How many adolescents in the school and media centers where you work will have opportunities to become people who read—and like it—this year? In the pages of this issue, you will find attention to a wide range of multicultural and multidimensional issues that have the power to grab and hold adolescent readers' attention. Perhaps these pages will give you some ideas about connecting your students with books that will appeal to them. Author Victoria Hanley leads us to consider the definitions of "creativity." Author Alex Sanchez, in an interview with Toby Emert, speaks out about writing a book that features gay high school students. These authors set the tone for a series of thought-provoking articles. Cynthia Miller Coffel discusses books that portray, and often stereotype, pregnant teens. Sherry York examines books that depict the experiences of migrant field workers. Jacqueline Glasgow considers the power of memory to reconcile images and events related to Japanese internment camps. Kathy N. Headley raises questions regarding the rights of White writers to create African American protagonists. Myrna Dee Marler focuses on poverty, as presented in three popular YA novels. Each of these pieces encourages us to think about the world from the perspective of "other," and each nudges us toward reconsidering how we define and situate ourselves within our world, too.
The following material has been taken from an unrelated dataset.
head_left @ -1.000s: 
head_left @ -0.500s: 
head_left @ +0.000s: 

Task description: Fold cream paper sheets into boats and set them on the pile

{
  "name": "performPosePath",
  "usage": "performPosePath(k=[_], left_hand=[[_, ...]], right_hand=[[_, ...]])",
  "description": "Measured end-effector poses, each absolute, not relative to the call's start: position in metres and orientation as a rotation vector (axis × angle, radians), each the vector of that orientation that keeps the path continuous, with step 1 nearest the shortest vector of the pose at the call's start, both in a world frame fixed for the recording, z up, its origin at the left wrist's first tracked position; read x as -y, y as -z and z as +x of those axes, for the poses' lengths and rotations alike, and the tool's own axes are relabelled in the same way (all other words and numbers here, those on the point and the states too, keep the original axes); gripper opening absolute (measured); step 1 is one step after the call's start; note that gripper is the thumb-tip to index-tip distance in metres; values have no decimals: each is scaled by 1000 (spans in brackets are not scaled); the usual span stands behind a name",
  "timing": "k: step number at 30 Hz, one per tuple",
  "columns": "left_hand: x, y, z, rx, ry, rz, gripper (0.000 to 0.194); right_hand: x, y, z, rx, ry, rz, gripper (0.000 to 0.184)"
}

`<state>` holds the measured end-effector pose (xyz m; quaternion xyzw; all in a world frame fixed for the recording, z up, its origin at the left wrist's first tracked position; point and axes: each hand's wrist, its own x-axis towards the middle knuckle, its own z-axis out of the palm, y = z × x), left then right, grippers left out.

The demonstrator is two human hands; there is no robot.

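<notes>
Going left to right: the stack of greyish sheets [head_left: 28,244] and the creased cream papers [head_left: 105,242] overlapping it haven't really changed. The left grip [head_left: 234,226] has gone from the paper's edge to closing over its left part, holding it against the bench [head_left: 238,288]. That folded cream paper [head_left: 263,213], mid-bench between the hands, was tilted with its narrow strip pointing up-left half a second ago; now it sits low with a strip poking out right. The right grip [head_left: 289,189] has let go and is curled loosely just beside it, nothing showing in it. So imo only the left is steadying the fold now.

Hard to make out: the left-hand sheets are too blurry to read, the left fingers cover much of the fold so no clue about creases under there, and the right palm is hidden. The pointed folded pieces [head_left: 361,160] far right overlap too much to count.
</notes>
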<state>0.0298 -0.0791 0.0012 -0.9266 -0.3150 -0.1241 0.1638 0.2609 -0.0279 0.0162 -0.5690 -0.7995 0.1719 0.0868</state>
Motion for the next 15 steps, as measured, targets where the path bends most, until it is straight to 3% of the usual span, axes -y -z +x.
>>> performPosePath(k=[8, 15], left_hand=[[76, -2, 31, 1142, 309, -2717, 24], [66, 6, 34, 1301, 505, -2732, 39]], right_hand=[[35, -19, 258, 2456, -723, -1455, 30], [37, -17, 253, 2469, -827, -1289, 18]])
Gretchen Schwarz opens the sometimes jarring pages of graphic books for us. Terry and Valarie Jensen recount the success they found when they incorporated short story collections during sustained silent reading. In the Research Connection , Sherron Killingsworth Roberts challenges us to find ways to bring literary theory to the study of YA literature through her examination of female rescuers in Newbery Medal books. In the Professional Connection , Kathleen Carico points us toward memorable YA books and articles that discuss them. M. Jerry Weiss, in the Publisher Connection , reminds us of the myriad choices we have as those who know, promote, teach, and enjoy YA books. All of these ideas are complemented by the collection of book reviews that Jeff Kaplan and his team have prepared for the Clip and File section.

Let's agree to begin this academic year with a promise to keep the "Word Up!" about good YA literature all year long. Let's find ways to let the adolescent students with whom we work experience what it means to be people who read — and who like it.